Arrestation des opposants : Le Mcpl qualifie d'un acte moyenâgeux
Dans un communiqué du 25 avril 2026, le Mouvement Citoyen pour la Préservation des Libertés (MCPL) condamne l’arrestation de membres du GCAP, qualifiant les faits de « barbarie d’un régime moyenâgeux ». Le mouvement accuse le ministre de la Sécurité d’ingérence dans la justice.
Le Coordonnateur du Mouvement Citoyen pour la Préservation des Libertés (MCPL), Sosthène Mbernodji, a « constaté avec amertume » l’arrestation de membres du Groupe de Concertation des Acteurs Politiques (GCAP) dans un communiqué rendu public ce samedi.
Le MCPL qualifie ce qui s’est passé le 25 avril à N’Djamena « d’expression de barbarie d’un régime moyenâgeux où seul le monarque règne en maître absolu ».
Pour situer le contexte, le mouvement rappelle les « événements cacophoniques » du vendredi 24 avril.
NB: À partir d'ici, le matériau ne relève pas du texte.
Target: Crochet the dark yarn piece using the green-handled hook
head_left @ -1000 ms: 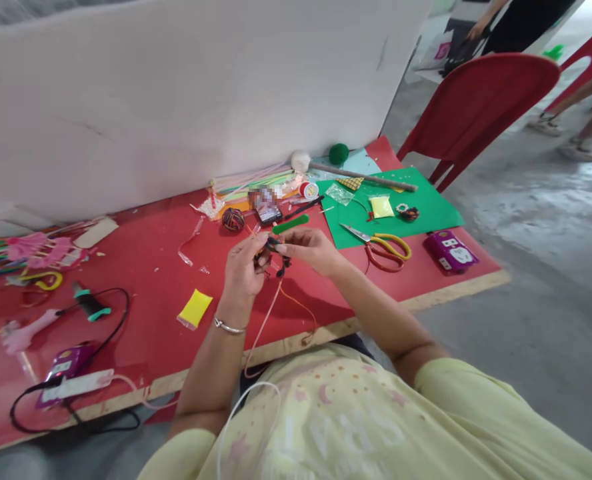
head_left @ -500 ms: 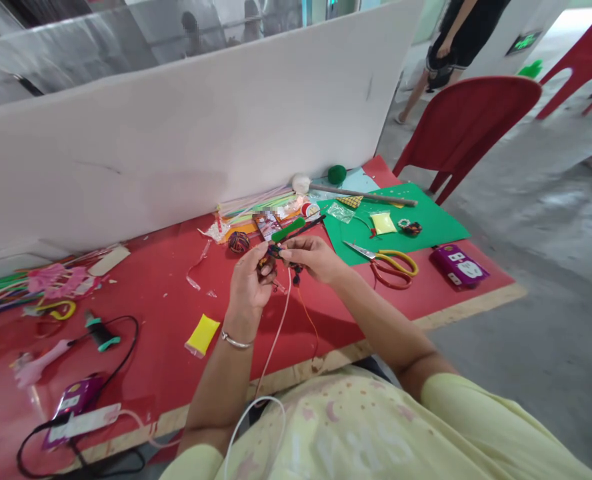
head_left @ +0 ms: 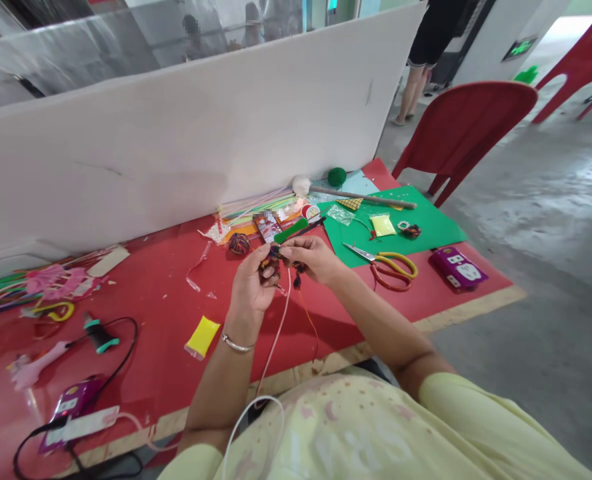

Ce jour-là, le ministre de la Sécurité publique et de l’Immigration, le Général Ali Ahmat Aghabache, « s’est érigé en porte-parole de la Cour Suprême pour annoncer un arrêt judiciaire qui rendrait illégales les actions du GCAP ».
Le MCPL estime que « se comportant ainsi, le ministre affiche clairement son élan et sa propension à manipuler la justice ». Il interroge : « D’ailleurs que fait-on de la séparation des pouvoirs qui date de Montesquieu ».
Pour le MCPL, « cette manie de faire et cette chape de plomb sont un recul grave de la démocratie et une violation des droits humains ».
Réaffirmant « en urgence » son attachement aux libertés fondamentales « actuellement mises en péril », le mouvement demande « la libération sans condition de tous les leaders injustement arrêtés puis l’abandon des poursuites à leur endroit ».